けれど、それを少女が自分の名前だと口にするのがクロードには重く、悲しく、耐えられるものでは無かった。まだ、幼い少女には、それがどういうことを意味するモノなのか分かるはずも無く、それを説明するには酷過ぎた。
だから、クロードは嘘を付いた。
世界で一番、優しい嘘を。
「これから行く街では、新しい自分の名前を考えなければいけないんだ」
「新しい名前……ですか?」
少女は、小さく傾げた。
「そう、新しい名前。新しい土地で、新しい生活を送るには、新しい自分でなければならない――と言うルールがあるんだ。だから、新しい名前を付けることで、新しい自分にならなければいけないんだ」
最もらしい嘘をクロードは並べた。
現地民が聞いたら、一発で嘘だと分かるような話だが、少なくともこの少女を騙す為だけならば、容易なことだった。
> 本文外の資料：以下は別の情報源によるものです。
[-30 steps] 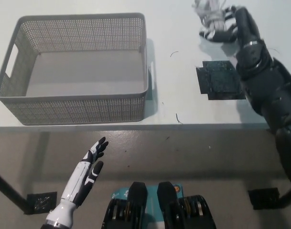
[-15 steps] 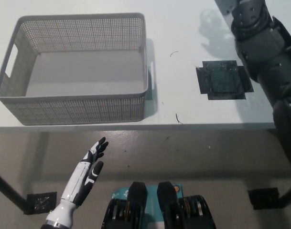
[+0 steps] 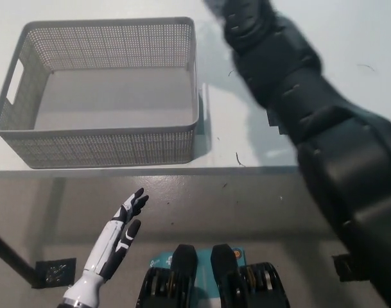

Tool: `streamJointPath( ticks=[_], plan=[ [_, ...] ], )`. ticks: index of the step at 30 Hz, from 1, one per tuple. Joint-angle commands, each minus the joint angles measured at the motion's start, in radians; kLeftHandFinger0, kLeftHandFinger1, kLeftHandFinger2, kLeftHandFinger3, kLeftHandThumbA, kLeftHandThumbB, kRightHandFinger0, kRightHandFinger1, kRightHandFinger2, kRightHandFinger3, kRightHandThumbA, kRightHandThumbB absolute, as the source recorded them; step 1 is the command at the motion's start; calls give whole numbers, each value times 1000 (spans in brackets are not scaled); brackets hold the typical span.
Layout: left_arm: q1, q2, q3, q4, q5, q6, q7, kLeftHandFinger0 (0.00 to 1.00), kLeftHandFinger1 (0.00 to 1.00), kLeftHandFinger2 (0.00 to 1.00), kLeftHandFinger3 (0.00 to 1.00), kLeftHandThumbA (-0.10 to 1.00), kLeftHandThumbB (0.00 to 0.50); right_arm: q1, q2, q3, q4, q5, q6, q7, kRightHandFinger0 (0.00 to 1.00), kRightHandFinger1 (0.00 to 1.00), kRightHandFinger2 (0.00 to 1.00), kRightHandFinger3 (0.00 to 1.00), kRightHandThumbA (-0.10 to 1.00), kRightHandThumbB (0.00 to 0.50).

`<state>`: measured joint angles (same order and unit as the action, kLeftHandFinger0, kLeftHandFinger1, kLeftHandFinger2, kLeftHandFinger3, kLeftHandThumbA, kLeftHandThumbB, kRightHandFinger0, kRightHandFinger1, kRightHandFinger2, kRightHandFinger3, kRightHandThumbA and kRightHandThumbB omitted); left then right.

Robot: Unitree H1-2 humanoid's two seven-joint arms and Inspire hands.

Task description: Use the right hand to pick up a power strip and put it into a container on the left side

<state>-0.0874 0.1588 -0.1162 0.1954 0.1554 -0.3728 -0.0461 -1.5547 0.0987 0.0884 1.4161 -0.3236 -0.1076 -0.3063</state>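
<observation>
My right arm [image 3: 311, 115] sweeps up across the bench [image 3: 246, 154], its hand out of frame, so I cannot tell whether it holds the power strip. The mesh basket [image 3: 105, 144] stands empty. My left hand [image 3: 118, 234] rests spread below.

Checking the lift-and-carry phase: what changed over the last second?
The black right arm swung from the table's far right, where its hand lay on the white power strip, up and left across the picture toward the basket. Hand and strip are now out of frame. The basket holds nothing and has not moved; the white left hand rests open below the table edge.
</observation>
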Motion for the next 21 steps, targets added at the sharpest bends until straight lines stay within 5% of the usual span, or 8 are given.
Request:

それは、少女がまだあまりに幼く、世間を知らな過ぎたからだ。
「じゃあ、クロードさんは元々クロードさんって言う名前じゃなかったんですか?」
「いや、僕の場合はあっち生まれだから、最初からクロードさ。僕の様にあっち生まれの場合は名前に関してはあまり問題ないんだけど、向こうの街では真名は誰にも聞いちゃいけないって言う大切なルールがあるんだ」
「どうしてですか?」
少女は、小さく傾げる。
「だって、これから行く街には、新しい土地に、新しい生活をしに行くんだ。それなら、元々どんな人だったのかなんて関係ないだろ? だから、真名を聞くのはいけないと言う暗黙のルールがあるのさ」
「へえ、そうなんですか」
少女は、自分がまだ知らない世界があることに、自分の知らない知識に触れられることに、心を躍らせていた。
しかし、少女には気に掛かることが一つだけあった。
それは、人間とも、動物とも相容れることの出来なかった自分が、そこに混ざって共に生活を送ることが出来るのかどうか、と言う不安だった。